[PATCH 0/3] Hook up powerclamp with PM QOS and cpuidle

Jacob Pan

unread,

Nov 26, 2013, 6:30:01 PM11/26/13

to

This patchset is intended to address the behavior change and efficiency
loss introduced by using consolidated idle routine in powerclamp driver.

Specifically,
[PATCH 3/8] idle, thermal, acpi: Remove home grown idle implementations

The motivation is that after using common idle routine, powerclamp driver
can no longer pick the deepest idle state needed to conserve power.
Idle state is selected by governors which can be influenced by PM QOS and
other factors. This patchset hooks up powerclamp idle injection with PM
QOS and eventually influce idle governors to pick the power saving target
states.

There are some downside of this approach. Due to overhead, communication
with PM QOS is at enable/disable idle injection time instead of each
injection period. The implication is that if the system natual idle is
more than target injected idle, powerclamp will skip some injection period.
During this period however, deepest idle state may still be chosen
necessarily regardless the latency constraint.

Jacob Pan (3):
pm/qos: allow state control of qos class
cpuidle: check for pm qos constraint override
thermal/powerclamp: communicate with pm qos when injecting idle

drivers/cpuidle/governors/ladder.c | 4 ++++
drivers/cpuidle/governors/menu.c | 13 +++++++++++--
drivers/thermal/intel_powerclamp.c | 8 ++++++++
include/linux/pm_qos.h | 10 +++++++++-
kernel/power/qos.c | 24 ++++++++++++++++++++++++
5 files changed, 56 insertions(+), 3 deletions(-)

--
1.8.1.2

--
To unsubscribe from this list: send the line "unsubscribe linux-kernel" in
the body of a message to majo...@vger.kernel.org
More majordomo info at http://vger.kernel.org/majordomo-info.html
Please read the FAQ at http://www.tux.org/lkml/

Rafael J. Wysocki

unread,

Nov 26, 2013, 6:30:01 PM11/26/13

to

On 11/27/2013 12:20 AM, Jacob Pan wrote:
> When power capping or thermal control is needed, CPU QOS latency cannot
> be satisfied. This patch adds a state variable to indicate whether a QOS
> class (including all constraint requests) should be ignored.
>
> Signed-off-by: Jacob Pan <jacob....@linux.intel.com>

Honestly, I don't like this. I know the motivation and what you're
trying to achieve, but I don't like the approach.

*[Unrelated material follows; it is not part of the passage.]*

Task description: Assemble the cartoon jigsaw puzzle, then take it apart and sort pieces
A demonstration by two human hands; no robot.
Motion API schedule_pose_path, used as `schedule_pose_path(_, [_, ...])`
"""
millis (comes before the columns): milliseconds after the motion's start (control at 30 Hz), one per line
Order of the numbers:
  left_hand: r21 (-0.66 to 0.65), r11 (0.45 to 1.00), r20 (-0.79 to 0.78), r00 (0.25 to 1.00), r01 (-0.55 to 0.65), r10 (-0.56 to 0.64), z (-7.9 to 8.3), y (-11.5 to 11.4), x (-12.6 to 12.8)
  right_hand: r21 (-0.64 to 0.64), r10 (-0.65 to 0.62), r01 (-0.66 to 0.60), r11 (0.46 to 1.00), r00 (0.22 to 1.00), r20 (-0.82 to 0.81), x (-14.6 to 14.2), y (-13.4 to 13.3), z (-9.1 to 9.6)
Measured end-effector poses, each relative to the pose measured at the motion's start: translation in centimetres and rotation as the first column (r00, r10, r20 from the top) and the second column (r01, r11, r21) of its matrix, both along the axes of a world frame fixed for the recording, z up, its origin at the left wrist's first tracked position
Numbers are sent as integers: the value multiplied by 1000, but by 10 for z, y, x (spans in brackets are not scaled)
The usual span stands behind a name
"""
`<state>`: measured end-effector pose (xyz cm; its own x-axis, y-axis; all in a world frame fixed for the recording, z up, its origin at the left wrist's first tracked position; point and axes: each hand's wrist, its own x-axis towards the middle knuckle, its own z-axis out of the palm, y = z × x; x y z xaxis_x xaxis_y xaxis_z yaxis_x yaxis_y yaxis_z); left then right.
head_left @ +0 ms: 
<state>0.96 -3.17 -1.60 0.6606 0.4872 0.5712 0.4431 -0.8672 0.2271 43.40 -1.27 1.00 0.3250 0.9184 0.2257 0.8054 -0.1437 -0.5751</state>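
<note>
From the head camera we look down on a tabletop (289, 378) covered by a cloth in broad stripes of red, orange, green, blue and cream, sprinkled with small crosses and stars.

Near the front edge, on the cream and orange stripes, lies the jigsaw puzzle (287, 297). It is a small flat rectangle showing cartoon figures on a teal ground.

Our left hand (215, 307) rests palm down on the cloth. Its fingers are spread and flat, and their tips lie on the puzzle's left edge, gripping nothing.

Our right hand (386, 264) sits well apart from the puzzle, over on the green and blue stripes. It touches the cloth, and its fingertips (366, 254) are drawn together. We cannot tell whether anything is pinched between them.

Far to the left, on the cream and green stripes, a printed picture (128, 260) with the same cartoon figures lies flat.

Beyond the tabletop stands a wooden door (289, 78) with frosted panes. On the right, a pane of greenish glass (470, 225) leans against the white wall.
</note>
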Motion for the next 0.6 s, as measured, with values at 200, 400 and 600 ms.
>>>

I need to think a bit more about that.

Thanks,
Rafael

> ---

> include/linux/pm_qos.h | 10 +++++++++-
> kernel/power/qos.c | 24 ++++++++++++++++++++++++

> 2 files changed, 33 insertions(+), 1 deletion(-)
>
> diff --git a/include/linux/pm_qos.h b/include/linux/pm_qos.h
> index 5a95013..648b50b 100644
> --- a/include/linux/pm_qos.h
> +++ b/include/linux/pm_qos.h
> @@ -10,7 +10,7 @@
> #include <linux/device.h>
> #include <linux/workqueue.h>
>
> -enum {
> +enum pm_qos_class {
> PM_QOS_RESERVED = 0,
> PM_QOS_CPU_DMA_LATENCY,
> PM_QOS_NETWORK_LATENCY,
> @@ -20,6 +20,11 @@ enum {
> PM_QOS_NUM_CLASSES,
> };
>
> +enum pm_qos_state {
> + PM_QOS_CONSTRAINT_AVAILABLE,
> + PM_QOS_CONSTRAINT_IGNORED,
> +};
> +
> enum pm_qos_flags_status {
> PM_QOS_FLAGS_UNDEFINED = -1,
> PM_QOS_FLAGS_NONE,
> @@ -77,6 +82,7 @@ struct pm_qos_constraints {
> struct plist_head list;
> s32 target_value; /* Do not change to 64 bit */
> s32 default_value;
> + enum pm_qos_state state;
> enum pm_qos_type type;
> struct blocking_notifier_head *notifiers;
> };
> @@ -123,6 +129,8 @@ int pm_qos_add_notifier(int pm_qos_class, struct notifier_block *notifier);
> int pm_qos_remove_notifier(int pm_qos_class, struct notifier_block *notifier);
> int pm_qos_request_active(struct pm_qos_request *req);
> s32 pm_qos_read_value(struct pm_qos_constraints *c);
> +void pm_qos_set_constraint_class_state(enum pm_qos_class class,
> + enum pm_qos_state state);
>
> #ifdef CONFIG_PM
> enum pm_qos_flags_status __dev_pm_qos_flags(struct device *dev, s32 mask);
> diff --git a/kernel/power/qos.c b/kernel/power/qos.c
> index 8dff9b4..cf475b0 100644
> --- a/kernel/power/qos.c
> +++ b/kernel/power/qos.c
> @@ -146,6 +146,11 @@ static inline int pm_qos_get_value(struct pm_qos_constraints *c)
>
> s32 pm_qos_read_value(struct pm_qos_constraints *c)
> {
> + /* return invalid default value if constraints cannot be met, e.g.
> + * during idle injection.
> + */
> + if (c->state == PM_QOS_CONSTRAINT_IGNORED)
> + return PM_QOS_DEFAULT_VALUE;
> return c->target_value;
> }
>
> @@ -353,6 +358,25 @@ void pm_qos_add_request(struct pm_qos_request *req,
> }
> EXPORT_SYMBOL_GPL(pm_qos_add_request);
>
> +void pm_qos_set_constraint_class_state(enum pm_qos_class class,
> + enum pm_qos_state state)
> +{
> + struct pm_qos_constraints *c = pm_qos_array[class]->constraints;
> + unsigned long curr_value;
> +
> + if (c->state == state)
> + return;
> + curr_value = (state == PM_QOS_CONSTRAINT_IGNORED) ?
> + PM_QOS_DEFAULT_VALUE : c->target_value;
> + c->state = state;
> +
> + /* notify existing QOS requests change */
> + blocking_notifier_call_chain(c->notifiers,
> + curr_value,
> + NULL);
> +}
> +EXPORT_SYMBOL_GPL(pm_qos_set_constraint_class_state);
> +
> /**
> * pm_qos_update_request - modifies an existing qos request
> * @req : handle to list element holding a pm_qos request to use

Jacob Pan

unread,

Nov 26, 2013, 6:30:01 PM11/26/13

to

When power capping or thermal control is needed, CPU QOS latency cannot
be satisfied. This patch adds a state variable to indicate whether a QOS
class (including all constraint requests) should be ignored.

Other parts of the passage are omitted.